These are the key concepts you need to understand to accurately answer the question.

General Solution
The **general solution** of a differential equation includes all possible solutions, encompassing an integral constant. For the given differential equation, we start with the equation \[ y' = e^{4x} - x + 2 \] Integrating both sides with respect to \(x\), we get \[ y = \frac{1}{4}e^{4x} - \frac{x^2}{2} + 2x + C \] Here, \(C\) is the constant of integration, representing an entire family of solutions, since it can be any real number. Including this constant gives us the general solution to the differential equation.
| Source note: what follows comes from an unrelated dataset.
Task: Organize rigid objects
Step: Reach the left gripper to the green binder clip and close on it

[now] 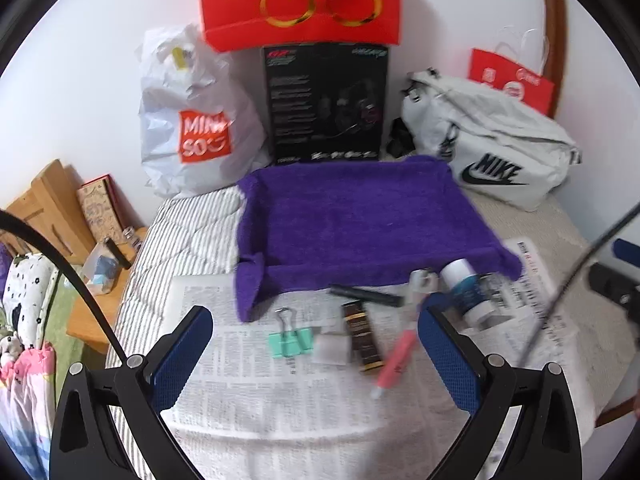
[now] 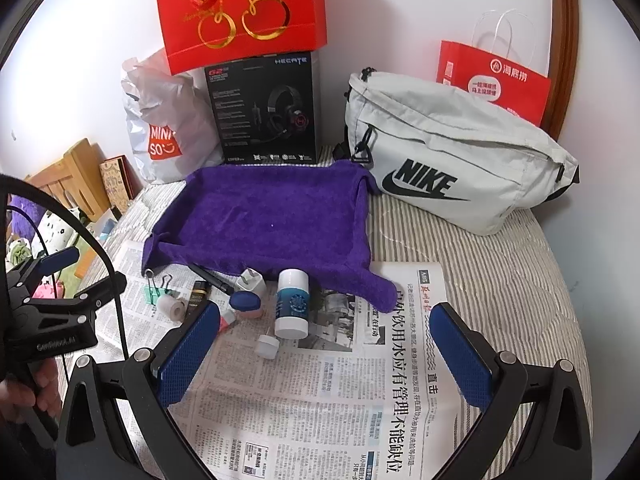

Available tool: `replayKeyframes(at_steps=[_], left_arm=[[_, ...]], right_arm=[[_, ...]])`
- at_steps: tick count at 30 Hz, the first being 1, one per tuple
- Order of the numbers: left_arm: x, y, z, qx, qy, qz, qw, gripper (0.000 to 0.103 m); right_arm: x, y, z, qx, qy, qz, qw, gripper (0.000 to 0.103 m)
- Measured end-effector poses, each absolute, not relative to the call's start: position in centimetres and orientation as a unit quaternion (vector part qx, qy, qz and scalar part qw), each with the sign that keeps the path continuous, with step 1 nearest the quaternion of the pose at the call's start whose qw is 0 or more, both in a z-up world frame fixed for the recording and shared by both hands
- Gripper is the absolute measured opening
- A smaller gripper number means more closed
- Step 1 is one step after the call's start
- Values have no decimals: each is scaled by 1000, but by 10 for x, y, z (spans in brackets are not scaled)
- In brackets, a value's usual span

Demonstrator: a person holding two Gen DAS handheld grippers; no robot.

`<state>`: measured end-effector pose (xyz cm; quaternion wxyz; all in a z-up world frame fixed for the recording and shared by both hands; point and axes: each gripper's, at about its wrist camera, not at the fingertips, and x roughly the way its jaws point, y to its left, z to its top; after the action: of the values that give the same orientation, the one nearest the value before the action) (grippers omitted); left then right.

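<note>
A purple cloth tray [image 1: 352, 220] [image 2: 272, 216] lies on the bed with nothing in it. In front of it, on newspaper [image 1: 256, 384] [image 2: 320, 392], lie a green binder clip [image 1: 289, 342] [image 2: 154, 292], a white tape roll [image 1: 332, 346] [image 2: 171, 306], a dark tube with gold bands [image 1: 362, 338], a pink pen [image 1: 396, 362], a black pen [image 1: 366, 294], a white and blue bottle [image 1: 468, 288] [image 2: 292, 304], a blue-lidded case [image 2: 246, 304] and a small white cap [image 2: 267, 346]. My left gripper [image 1: 316, 356] is open above the clip and tube. My right gripper [image 2: 324, 352] is open, just short of the bottle.
Behind the tray stand a Miniso bag [image 1: 192, 120], a black headset box [image 2: 264, 112], a red gift bag [image 2: 240, 12], a grey Nike bag [image 2: 448, 160] and a red paper bag [image 2: 496, 80]. A wooden stool [image 1: 100, 280] stands left of the bed.
</note>
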<state>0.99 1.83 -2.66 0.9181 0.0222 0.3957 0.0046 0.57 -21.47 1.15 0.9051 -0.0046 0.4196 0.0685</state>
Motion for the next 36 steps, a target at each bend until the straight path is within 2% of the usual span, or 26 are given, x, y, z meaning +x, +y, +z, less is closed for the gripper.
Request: replayKeyframes(at_steps=[15, 27, 33, 36], left_arm=[[51, 67, -117, 7, 463, 19, 886, 103], [62, 66, -138, -7, 510, 36, 860, 103], [65, 58, -144, -13, 503, 63, 862, 102], [64, 59, -143, -17, 492, 66, 868, 94]], right_arm=[[25, -227, -32, 1, 467, 55, 882, 103], [38, -217, -56, -19, 495, 60, 867, 103], [40, -216, -62, -26, 502, 62, 862, 103], [42, -219, -66, -24, 505, 60, 860, 103]])
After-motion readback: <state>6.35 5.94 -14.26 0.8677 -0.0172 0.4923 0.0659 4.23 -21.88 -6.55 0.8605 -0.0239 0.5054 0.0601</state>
The general solution captures all the possible behaviors of the system described by the differential equation.
Particular Solutions
Particular solutions are found by assigning specific values to the constant in the general solution. These solutions are 'particular' because they represent specific instances of the family of solutions. For instance, to find three particular solutions, we can choose different values for \(C\). Let’s see how different values of \(C\) affect our general solution:
  • For \(C = 0\): Substitute \(C\) into the general solution to get \[ y = \frac{1}{4}e^{4x} - \frac{x^2}{2} + 2x \]
  • For \(C = 1\): Substitute \(C\) into the general solution to get \[ y = \frac{1}{4}e^{4x} - \frac{x^2}{2} + 2x + 1 \]
  • For \(C = -1\): Substitute \(C\) into the general solution to get \[ y = \frac{1}{4}e^{4x} - \frac{x^2}{2} + 2x - 1 \]
These particular solutions provide specific curves on the graph, each differing based on the value of \(C\). They can be used to model different scenarios or initial conditions in a practical context.
Integration in Differential Equations
Integration is a vital tool in solving differential equations as it allows us to reverse the differentiation process. Given a first-order differential equation like \[ y' = e^{4x} - x + 2 \] we integrate both sides with respect to \(x\) to obtain the solution \(y\). The process involves integrating each term separately:
  • The integral of \(e^{4x}\) is \(\frac{1}{4}e^{4x}\).
  • The integral of \(-x\) is \(-\frac{x^2}{2}\).
  • The integral of the constant \(2\) is \(2x\).
Combining these results, and adding the constant of integration \(C\), we get: \[ y = \frac{1}{4}e^{4x} - \frac{x^2}{2} + 2x + C \] Integration thus transforms a differential equation into a functional form that we can work with to find general and particular solutions.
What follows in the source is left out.